■ What needs to be done ■
Restate word for word the entries below, starting with the line with "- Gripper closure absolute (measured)" and continuing through the line with "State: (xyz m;". Include both of those lines and no others.

[Records drawn from a dataset]

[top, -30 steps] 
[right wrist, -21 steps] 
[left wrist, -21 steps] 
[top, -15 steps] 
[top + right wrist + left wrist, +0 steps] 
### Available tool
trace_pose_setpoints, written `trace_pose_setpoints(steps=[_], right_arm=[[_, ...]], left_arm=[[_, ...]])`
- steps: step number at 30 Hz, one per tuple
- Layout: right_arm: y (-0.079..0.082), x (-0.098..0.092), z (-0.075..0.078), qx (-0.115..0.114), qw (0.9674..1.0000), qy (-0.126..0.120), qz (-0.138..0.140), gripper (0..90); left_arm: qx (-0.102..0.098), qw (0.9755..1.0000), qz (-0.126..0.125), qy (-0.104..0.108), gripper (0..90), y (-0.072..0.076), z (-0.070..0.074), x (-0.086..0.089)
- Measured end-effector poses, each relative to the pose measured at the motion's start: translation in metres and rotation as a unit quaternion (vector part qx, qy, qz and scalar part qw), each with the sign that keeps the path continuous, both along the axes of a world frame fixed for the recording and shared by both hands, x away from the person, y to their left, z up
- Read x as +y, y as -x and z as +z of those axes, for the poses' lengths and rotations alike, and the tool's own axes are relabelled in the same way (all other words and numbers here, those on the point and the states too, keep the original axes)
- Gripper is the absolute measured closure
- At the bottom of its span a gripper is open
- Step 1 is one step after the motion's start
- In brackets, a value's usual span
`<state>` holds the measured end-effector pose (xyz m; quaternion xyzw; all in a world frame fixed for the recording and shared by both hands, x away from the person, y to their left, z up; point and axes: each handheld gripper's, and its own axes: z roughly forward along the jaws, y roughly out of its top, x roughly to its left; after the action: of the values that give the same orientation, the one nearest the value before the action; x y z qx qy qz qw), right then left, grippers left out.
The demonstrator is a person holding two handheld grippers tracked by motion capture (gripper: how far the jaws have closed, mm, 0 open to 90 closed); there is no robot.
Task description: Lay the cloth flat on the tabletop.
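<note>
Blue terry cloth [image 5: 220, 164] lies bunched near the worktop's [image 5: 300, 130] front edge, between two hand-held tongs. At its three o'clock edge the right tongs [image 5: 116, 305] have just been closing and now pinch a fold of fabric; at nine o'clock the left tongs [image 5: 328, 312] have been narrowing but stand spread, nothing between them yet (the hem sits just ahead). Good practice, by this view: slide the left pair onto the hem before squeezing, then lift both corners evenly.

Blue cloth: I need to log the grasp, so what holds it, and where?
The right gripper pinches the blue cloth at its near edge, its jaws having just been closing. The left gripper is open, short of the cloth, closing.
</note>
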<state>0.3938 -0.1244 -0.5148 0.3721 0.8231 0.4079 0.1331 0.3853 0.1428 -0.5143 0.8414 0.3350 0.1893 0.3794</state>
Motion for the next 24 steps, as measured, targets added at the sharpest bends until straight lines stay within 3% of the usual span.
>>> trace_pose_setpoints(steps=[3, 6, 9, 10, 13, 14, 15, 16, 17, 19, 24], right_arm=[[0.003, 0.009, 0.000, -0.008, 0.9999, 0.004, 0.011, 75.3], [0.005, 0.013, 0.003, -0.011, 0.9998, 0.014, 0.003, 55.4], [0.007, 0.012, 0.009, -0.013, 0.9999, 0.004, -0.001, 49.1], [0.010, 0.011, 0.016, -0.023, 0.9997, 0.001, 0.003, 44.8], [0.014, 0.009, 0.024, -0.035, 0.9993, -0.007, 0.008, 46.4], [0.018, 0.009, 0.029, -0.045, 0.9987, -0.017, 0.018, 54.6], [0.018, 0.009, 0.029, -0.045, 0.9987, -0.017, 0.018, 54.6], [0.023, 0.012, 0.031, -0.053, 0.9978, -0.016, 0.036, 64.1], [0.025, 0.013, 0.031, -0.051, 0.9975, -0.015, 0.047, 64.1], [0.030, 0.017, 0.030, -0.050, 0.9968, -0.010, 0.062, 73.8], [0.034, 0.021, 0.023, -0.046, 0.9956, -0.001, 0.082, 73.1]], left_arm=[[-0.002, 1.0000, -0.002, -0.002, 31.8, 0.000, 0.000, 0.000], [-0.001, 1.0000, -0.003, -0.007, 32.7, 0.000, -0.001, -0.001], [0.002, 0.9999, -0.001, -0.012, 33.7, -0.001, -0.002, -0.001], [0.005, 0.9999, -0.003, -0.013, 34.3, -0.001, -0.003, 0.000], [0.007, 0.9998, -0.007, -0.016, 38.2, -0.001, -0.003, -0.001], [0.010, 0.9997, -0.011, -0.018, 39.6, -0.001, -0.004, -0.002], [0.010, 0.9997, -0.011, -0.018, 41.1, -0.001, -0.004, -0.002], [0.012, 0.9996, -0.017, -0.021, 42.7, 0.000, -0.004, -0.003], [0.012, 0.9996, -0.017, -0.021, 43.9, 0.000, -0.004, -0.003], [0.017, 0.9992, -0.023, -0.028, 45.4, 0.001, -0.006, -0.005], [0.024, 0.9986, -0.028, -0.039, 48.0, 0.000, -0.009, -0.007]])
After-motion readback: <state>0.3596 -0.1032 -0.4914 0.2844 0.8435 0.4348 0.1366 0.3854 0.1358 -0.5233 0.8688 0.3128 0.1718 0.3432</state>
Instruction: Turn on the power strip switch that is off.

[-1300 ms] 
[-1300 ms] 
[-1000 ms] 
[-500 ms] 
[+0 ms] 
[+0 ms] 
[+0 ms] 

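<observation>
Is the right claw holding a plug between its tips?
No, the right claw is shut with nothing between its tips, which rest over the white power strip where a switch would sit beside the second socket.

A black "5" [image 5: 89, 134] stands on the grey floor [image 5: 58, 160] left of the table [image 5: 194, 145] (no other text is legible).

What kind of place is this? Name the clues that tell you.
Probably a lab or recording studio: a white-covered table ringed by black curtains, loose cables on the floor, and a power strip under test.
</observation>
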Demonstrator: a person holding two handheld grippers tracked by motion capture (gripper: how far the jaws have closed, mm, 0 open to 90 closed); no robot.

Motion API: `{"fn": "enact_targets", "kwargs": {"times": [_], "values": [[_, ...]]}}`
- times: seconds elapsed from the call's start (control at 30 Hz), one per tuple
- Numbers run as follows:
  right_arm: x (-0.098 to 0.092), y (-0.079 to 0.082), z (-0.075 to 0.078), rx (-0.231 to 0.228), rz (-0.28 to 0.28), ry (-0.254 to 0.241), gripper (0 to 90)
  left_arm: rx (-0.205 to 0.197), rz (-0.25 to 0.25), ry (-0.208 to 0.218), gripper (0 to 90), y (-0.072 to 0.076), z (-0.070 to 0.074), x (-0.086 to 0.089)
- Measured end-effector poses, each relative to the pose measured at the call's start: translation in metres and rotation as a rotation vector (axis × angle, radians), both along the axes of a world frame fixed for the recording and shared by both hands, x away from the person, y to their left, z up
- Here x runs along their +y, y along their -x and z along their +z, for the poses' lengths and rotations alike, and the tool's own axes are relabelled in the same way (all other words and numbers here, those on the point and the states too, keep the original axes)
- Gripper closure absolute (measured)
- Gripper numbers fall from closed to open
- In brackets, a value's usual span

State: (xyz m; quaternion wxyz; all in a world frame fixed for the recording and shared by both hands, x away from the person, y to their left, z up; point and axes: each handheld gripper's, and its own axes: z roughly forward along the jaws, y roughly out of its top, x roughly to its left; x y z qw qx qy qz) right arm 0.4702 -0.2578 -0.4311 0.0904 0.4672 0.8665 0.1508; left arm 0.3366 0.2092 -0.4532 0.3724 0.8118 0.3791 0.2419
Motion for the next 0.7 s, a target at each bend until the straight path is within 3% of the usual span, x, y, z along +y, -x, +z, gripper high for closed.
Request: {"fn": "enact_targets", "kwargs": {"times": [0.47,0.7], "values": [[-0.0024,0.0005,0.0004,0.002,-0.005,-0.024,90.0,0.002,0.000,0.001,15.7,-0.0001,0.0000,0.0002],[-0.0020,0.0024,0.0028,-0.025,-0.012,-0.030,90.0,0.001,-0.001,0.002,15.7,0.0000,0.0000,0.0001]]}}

■ Problem solution ■
- Gripper closure absolute (measured)
- Gripper numbers fall from closed to open
- In brackets, a value's usual span

State: (xyz m; quaternion wxyz; all in a world frame fixed for the recording and shared by both hands, x away from the person, y to their left, z up; point and axes: each handheld gripper's, and its own axes: z roughly forward along the jaws, y roughly out of its top, x roughly to its left; x y z qw qx qy qz) right arm 0.4702 -0.2578 -0.4311 0.0904 0.4672 0.8665 0.1508; left arm 0.3366 0.2092 -0.4532 0.3724 0.8118 0.3791 0.2419

Nothing remains to be done, and the exercise is complete.